Happy to Earth Day! I remember taking part in the first Earth Day in the ’70s in New Jersey by helping set up a recycling program when I was just a pup.
To mark the day, tonight I watched Planet Earth on the Discovery Channel and Nature on PBS. Tonight’s Nature focused was titled Dogs That Changed the World. If you’re a dog lover like me (that’s my cocker/springer spaniel mix, Casey Jasmine, above), check it out. (It should repeat in your area.)

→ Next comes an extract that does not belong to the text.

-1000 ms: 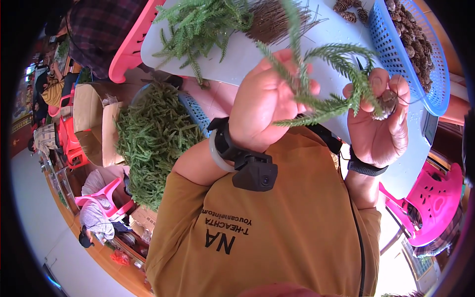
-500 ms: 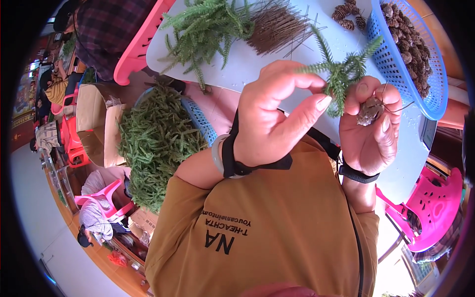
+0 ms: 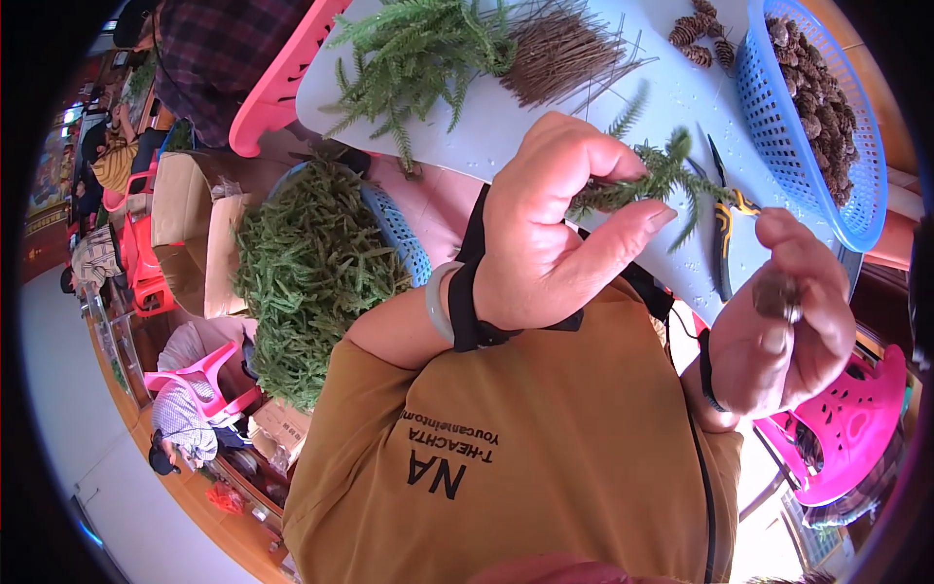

The episode spins a fascinating story about the origins of the modern dog. The first part explores the theory of biologist Raymond Coppinger that the proximity of wolves to the trash in human settlements 15,000 years ago led to their transformation into domestic dogs in the blink of an evolutionary eye. Evolution rewarded the wolves with a short "flight distance" that stuck near the settlements. In effect, evolution selected for tameness. The theory sounds out of bounds, in light of the conventional Darwinian thinking that evolution occurs over great, great, spans of time. But an experiment at an animal laboratory in Russia a few decades ago produced astonishing results. Foxes that were bred for tameness produced ancestors that displayed markedly different coat colors and behaviors in just 10 years. Remarkable. Some scientists believe dogs first emerged from a small number of wolves in east Asia and that the transformation into domestic dogs occurred very quickly.